Czy tylko militarnym wysiłkiem Kijów może odzyskać Krym? Nie tylko. Cel może uzyskać na drodze dyplomatycznej, bez hekatomby (po obu stronach) ofiar z ludzi. Albo na froncie, albo przy stole negocjacyjnym, ale… O tym za chwilę. Na marginesie: nie można wykluczyć, że operacja militarna może przetransformować się w dyplomatyczną o czym nie wspomina Meduza. Podkreśla jednak, że półwysep stał się trampoliną do inwazji w 2022 r. Dlatego jego powrót na Ukrainę jest gwarancją przyszłego pokoju z Rosją, a także trwałego bezpieczeństwa Ukrainy.
W zachodniej przestrzeni publicznej mało kto (poza specjalistami) wie lub pamięta, że Kijów przygotowywał się do odbicia Krymu jeszcze przed rosyjską inwazją. W marcu 2021 r. Wołodymyr Zełenski przyjął „Strategię deokupacji i reintegracji tymczasowo okupowanego Krymu”. Jednym z najbardziej udanych kierunków polityki wewnętrznej i zagranicznej był międzynarodowy szczyt Platformy Krymskiej, który odbył się w Kijowie w tym samym roku. 46 krajów i organizacji międzynarodowych, w tym UE, NATO, USA, Kanada, Japonia, Turcja, Gruzja i Australia, podpisało deklarację końcową „Platformy Krymskiej”. Uznało „pokojowe zakończenie tymczasowej okupacji” Krymu jako ich długoterminowy cel, a samą Rosję nazwano (po raz pierwszy w oficjalnym dokumencie międzynarodowym) państwem okupacyjne – przypomina sygnalista. Plany te nieco się zdezaktualizowały po 24 lutego 2022 r.

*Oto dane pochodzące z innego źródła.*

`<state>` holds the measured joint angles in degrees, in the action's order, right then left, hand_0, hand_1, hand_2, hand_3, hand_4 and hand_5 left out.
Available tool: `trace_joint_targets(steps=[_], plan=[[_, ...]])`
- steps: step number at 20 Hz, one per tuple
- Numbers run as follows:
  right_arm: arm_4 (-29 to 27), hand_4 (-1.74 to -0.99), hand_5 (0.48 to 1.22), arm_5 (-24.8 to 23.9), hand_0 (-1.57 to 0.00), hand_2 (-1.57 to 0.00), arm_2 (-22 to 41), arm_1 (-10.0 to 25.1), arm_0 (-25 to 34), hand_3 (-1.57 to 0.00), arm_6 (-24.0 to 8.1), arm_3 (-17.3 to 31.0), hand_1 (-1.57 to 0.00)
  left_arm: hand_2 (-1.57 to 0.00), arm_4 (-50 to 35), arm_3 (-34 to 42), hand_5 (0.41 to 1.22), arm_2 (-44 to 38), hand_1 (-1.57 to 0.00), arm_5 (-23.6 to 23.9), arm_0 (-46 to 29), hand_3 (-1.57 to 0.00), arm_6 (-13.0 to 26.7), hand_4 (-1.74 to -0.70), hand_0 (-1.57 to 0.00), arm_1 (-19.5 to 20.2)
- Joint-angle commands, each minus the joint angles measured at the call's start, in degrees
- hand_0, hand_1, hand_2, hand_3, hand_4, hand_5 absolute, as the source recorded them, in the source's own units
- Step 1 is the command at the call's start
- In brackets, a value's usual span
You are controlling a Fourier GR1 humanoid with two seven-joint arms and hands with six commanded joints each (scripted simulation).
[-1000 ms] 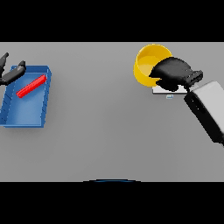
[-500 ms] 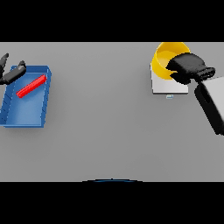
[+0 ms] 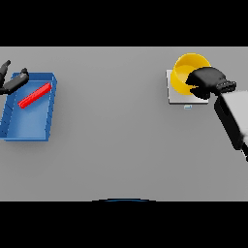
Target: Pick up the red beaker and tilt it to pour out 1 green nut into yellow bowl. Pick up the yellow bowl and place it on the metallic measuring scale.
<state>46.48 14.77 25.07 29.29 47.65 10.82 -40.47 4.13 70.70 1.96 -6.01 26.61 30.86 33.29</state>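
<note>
**Bowl over the scale**

The right hand (image 3: 207,82) has its fingers curled round the round yellow bowl (image 3: 188,71). The bowl sits over the flat metallic measuring scale (image 3: 178,96). The left hand (image 3: 12,82), fingers loose, holds nothing beside the blue tray (image 3: 29,125) on the grey worktop (image 3: 116,135).

Plain grey table (image 3: 121,145) stretched across the view, a blue tray (image 3: 29,121) sat near its left edge, shallow and rectangular, slightly skewed, far from anything at the right side of the table
</note>
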Motion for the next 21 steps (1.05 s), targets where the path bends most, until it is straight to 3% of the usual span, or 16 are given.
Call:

„Drugi szczyt Platformy Krymskiej odbył się w sierpniu 2022 roku, już w czasie wojny na pełną skalę. I oczywiście panowała na nim zupełnie inna retoryka : teraz nie było potrzeby mówić o „pokojowym zakończeniu tymczasowej okupacji”. Niemniej jednak postanowienie o wyzwoleniu półwyspu środkami militarnymi nie znalazło się w deklaracji końcowej drugiej „Platformy Krymskiej”.
Na początki wojny Zełenski przyznał, że szansa na odzyskanie Krymu jest „mało prawdopodobna”. Jesienią, po odzyskaniu Chersonia, Kijów zmienił retorykę oświadczając, że z Putinem rozmawiać nie będzie i na żadne ustępstwa terytorialne względem Rosji nie przystanie. Sumując: obecnie odzyskać Krym sposobami dyplomatycznymi będzie trudniej niż militarnymi.
Chyba, że Moskwa zgodzi się na rezygnację z Krymu. Brzmi to dzisiaj jak political fiction, ale w pewnych nowych, powtórzmy: nowych, uwarunkowania (geo)politycznych nie jest to takie „fiction”. W jakich? Witalij Wasilczenko spekuluje: „Na przykład, jeśli reżim polityczny w Rosji nagle się zmieni, jest prawdopodobne, że nowe władze będą gotowe zwrócić Krym Ukrainie drogą dyplomatyczną. W tym sensie deokupacja Krymu mogłaby stać się jednym z kluczowych punktów reintegracji postputinowskiej Rosji ze społecznością światową, wraz z reparacjami”. Przyznaje jednak: „Ale to jest zbyt hipotetyczne. Dlatego Siły Zbrojne Ukrainy nadal przygotowują się do siłowego wyzwolenia półwyspu, a idea ta w miarę przeciągania się wojny znajduje coraz więcej zwolenników na Zachodzie”.
Sytuacja wojenna na Ukrainie podlega dynamicznym zmianom i do nich muszą w swych analizach dopasować się wojskowi komentatorzy. Gen. Waldemar Skrzypczak, b. dowódca Wojsk Lądowych, kilka dni temu (w The Polska Times+) stwierdził wprost (przyznając, że jest jednym z nielicznych tak uważających): „Ukraińcy nie są swoim potencjałem gotowi do przeprowadzenia operacji, która zdemolowałaby rosyjską obronę (…). Bez zachodniej broni Ukraińcy nie mają możliwości przełamania obrony rosyjskiej”. Czas zweryfikuje alaizy, przypuszczenia i spekulacje.